The grounds of appeal do involve an assessment of the evidence and an invitation to this court to reconsider evidential matters which were properly before the Tribunal. Mr. Cooray submits that the conclusion of the Tribunal is not credible and is a "bare assertion that is unsupported by any evidence". Mr. Cooray relies upon the sequence of events involving the applicant in Turkey before he left, upon Dr. Fernando's report as to his mental state and the reports as to the current situation in Turkey.
This material was all before the Tribunal. It is the Tribunal which is the tribunal of fact and there can be an appeal from it only if the Tribunal has erred in law. Mr. Cooray submits that the Tribunal gave insufficient consideration to the relevant evidence and that its decision should be quashed on that ground, as well as on the ground that, upon the evidence, the conclusion that they reached was not justified.
Proper procedures have been followed in this case. I refer to the detailed nature, not only of the Secretary of State's decision letter, but the consideration given to the evidence by the Tribunal. Above all, the Tribunal has to consider, when making its findings of fact and reaching its conclusion, the particular case before it. Clearly, as my Lord pointed out in the course of argument, it is not enough to show that conditions in Turkey, or at any rate part of Turkey, are difficult. It must be shown that there is a fear of persecution, which is objectively justified, felt by the applicant himself in the particular situation in which he finds himself. When the papers came before the single Lord Justice, Lord Justice Simon Brown, he refused leave to appeal, stating that:
"No arguable point of law arises here. This is a thinly disguised attempt to re-argue the substantive merits again. Those matters were before the Immigration Appeal Tribunal who dealt with them very fully and carefully."
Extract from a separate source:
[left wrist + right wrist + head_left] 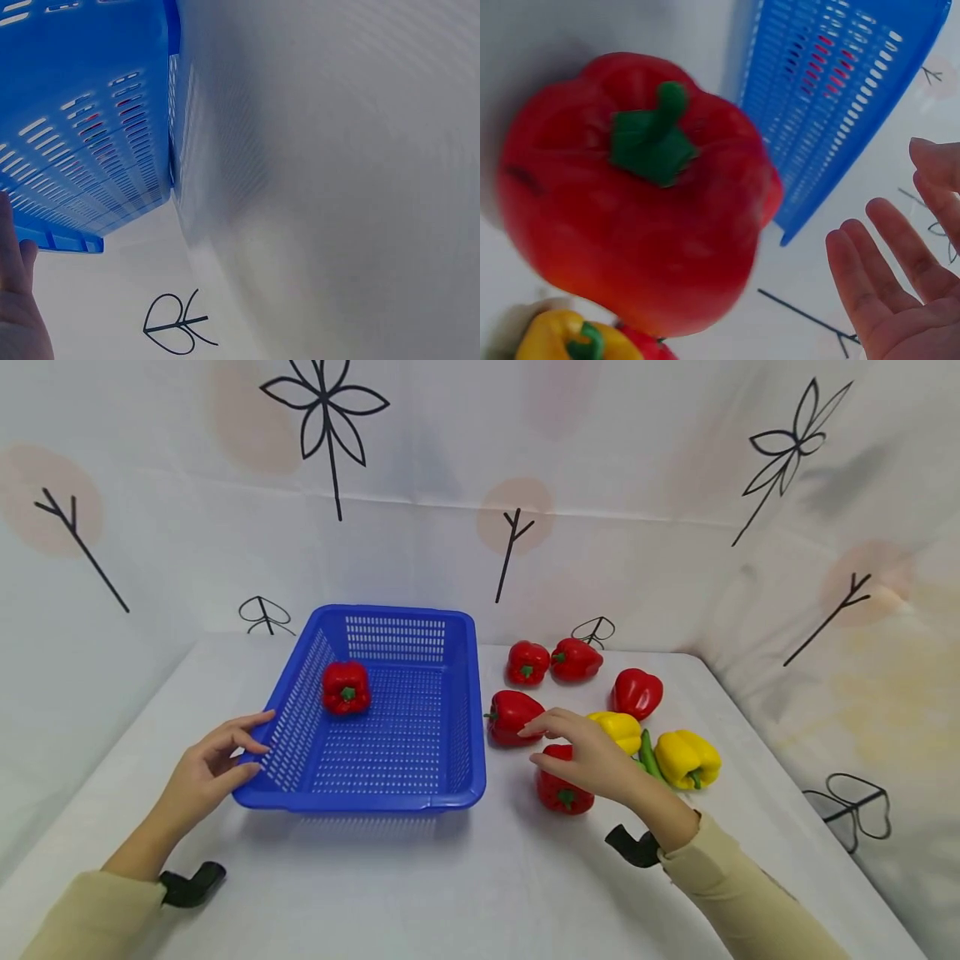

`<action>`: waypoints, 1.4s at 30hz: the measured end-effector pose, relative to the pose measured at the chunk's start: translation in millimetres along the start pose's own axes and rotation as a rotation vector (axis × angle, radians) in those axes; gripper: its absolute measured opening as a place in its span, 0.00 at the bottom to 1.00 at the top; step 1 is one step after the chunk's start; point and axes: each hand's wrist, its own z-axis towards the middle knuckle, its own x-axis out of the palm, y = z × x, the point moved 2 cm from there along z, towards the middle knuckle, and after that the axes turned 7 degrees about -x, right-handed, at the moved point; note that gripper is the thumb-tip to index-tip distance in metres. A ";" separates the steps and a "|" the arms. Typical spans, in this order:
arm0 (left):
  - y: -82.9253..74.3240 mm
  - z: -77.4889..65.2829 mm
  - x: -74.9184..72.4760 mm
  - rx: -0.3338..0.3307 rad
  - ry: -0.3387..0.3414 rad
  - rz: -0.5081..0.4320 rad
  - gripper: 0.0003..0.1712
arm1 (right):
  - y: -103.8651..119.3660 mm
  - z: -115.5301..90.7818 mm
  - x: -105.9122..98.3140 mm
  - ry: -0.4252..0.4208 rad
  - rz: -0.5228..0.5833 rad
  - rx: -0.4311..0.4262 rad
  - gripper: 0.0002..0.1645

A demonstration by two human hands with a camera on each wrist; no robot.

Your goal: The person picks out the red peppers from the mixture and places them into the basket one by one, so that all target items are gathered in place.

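In the head view my left hand (204,770) rests on the left rim of a blue plastic basket (450,797), near its front corner. One red bell pepper (346,687) lies inside the basket. My right hand (592,752) hovers with thumb and fingers apart over a red bell pepper (564,792) that sits right of the basket. In the right wrist view this red pepper (637,225) looks large, stem towards the camera, and the fingers are apart from it. Just behind it, another red bell pepper (513,718) is partly covered by my fingertips.
Farther back lie three red bell peppers, one near the wall (528,663), one beside it (576,660) and one to the right (636,693). Yellow bell peppers (687,760) and a slim green pepper (650,756) lie at right. Patterned cloth (600,568) hangs behind the table.
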 end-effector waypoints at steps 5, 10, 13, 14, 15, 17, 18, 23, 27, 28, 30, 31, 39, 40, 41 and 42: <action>0.6 0.5 0.2 0.000 -0.001 -0.002 0.09 | -6.9 -6.4 1.2 -0.002 0.005 0.041 0.22; 1.2 0.7 0.1 0.001 -0.002 -0.007 0.09 | -15.3 -12.5 2.2 -0.003 0.008 0.077 0.21; 1.3 0.8 0.2 0.001 -0.002 -0.011 0.09 | -20.2 -16.4 2.4 0.009 0.014 0.089 0.21; 1.3 0.7 0.2 0.002 0.000 -0.012 0.09 | -21.6 -17.8 2.4 0.013 0.017 0.092 0.21; 1.3 0.7 0.2 0.002 0.000 -0.013 0.09 | -22.9 -18.8 2.5 0.017 0.021 0.092 0.21; 0.9 0.6 0.2 0.001 0.000 -0.014 0.09 | -25.2 -21.2 2.6 0.024 0.021 0.091 0.22; 0.7 0.6 0.2 0.001 0.000 -0.013 0.09 | -26.2 -22.3 2.6 0.027 0.020 0.091 0.22; -0.3 0.6 0.3 0.001 0.000 -0.007 0.09 | -30.6 -27.5 3.1 0.028 0.008 0.095 0.23; -0.3 0.5 0.5 0.001 -0.001 -0.003 0.09 | -34.0 -31.2 3.3 0.029 0.003 0.110 0.25; 0.0 0.4 0.5 0.002 -0.001 -0.002 0.09 | -35.1 -32.0 3.4 0.032 0.001 0.115 0.25; 0.6 0.0 0.5 0.003 -0.002 -0.001 0.09 | -37.5 -33.7 3.9 0.041 -0.002 0.125 0.25; 0.7 -0.1 0.5 0.003 -0.003 -0.001 0.09 | -38.8 -34.6 4.2 0.045 -0.003 0.132 0.26; 1.0 -0.3 1.1 -0.003 -0.005 0.003 0.09 | -50.5 -40.9 6.3 0.064 0.030 0.162 0.26; 1.0 -0.3 1.2 -0.004 -0.006 0.003 0.09 | -51.7 -41.1 6.7 0.071 0.036 0.171 0.27; 1.1 -0.4 1.3 -0.004 -0.007 0.004 0.09 | -52.7 -41.2 7.0 0.080 0.045 0.181 0.28; 1.2 -0.3 1.3 -0.005 -0.007 0.003 0.09 | -53.8 -41.3 7.3 0.087 0.054 0.191 0.28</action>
In my judgment, there is no arguable ground for appeal. The paragraph at page 24, which I have read in full, is the essential conclusion of the Tribunal, and it is one which cannot, upon the evidence, in my judgment, be said to be perverse or one which is not justified upon the evidence before the Tribunal. Mr. Cooray refers to the preceding paragraph and the paragraph following that paragraph, and submits that the Tribunal has given no or no sufficient consideration to evidential points that arose. The complaint is also made that the Tribunal had not considered certain of the grounds of appeal before it. In my judgment, there is no avoiding the conclusion stated in the paragraph I have read by way of an appeal on point of law. Other matters are peripheral to the central conclusion in that paragraph and do not nullify the effect of the conclusion stated. Mr. Cooray also refers to the Tribunal's acceptance of the adjudicator's finding in relation to the possibility of the applicant staying in Istanbul. Mr. Cooray submits that it was an irrational finding, in all the circumstances, and the refusal to confer refugee status upon him cannot be justified by reason of the applicant's short stay in Istanbul. Whatever the merits of that argument, it does not appear to me to impinge upon the central finding, which is that in the paragraph which I have already mentioned more than once. The separate finding in relation to the failure to stay in Istanbul, whatever its merits or demerits, does not destroy or render invalid the central finding of the Tribunal. This Tribunal reached a conclusion it was entitled to reach upon the evidence before it. There is no error of law and no ground on which this court can interfere. I would refuse leave to appeal.
LORD JUSTICE PETER GIBSON:
I agree. The application is dismissed.
Order:
Application dismissed; legal aid taxation.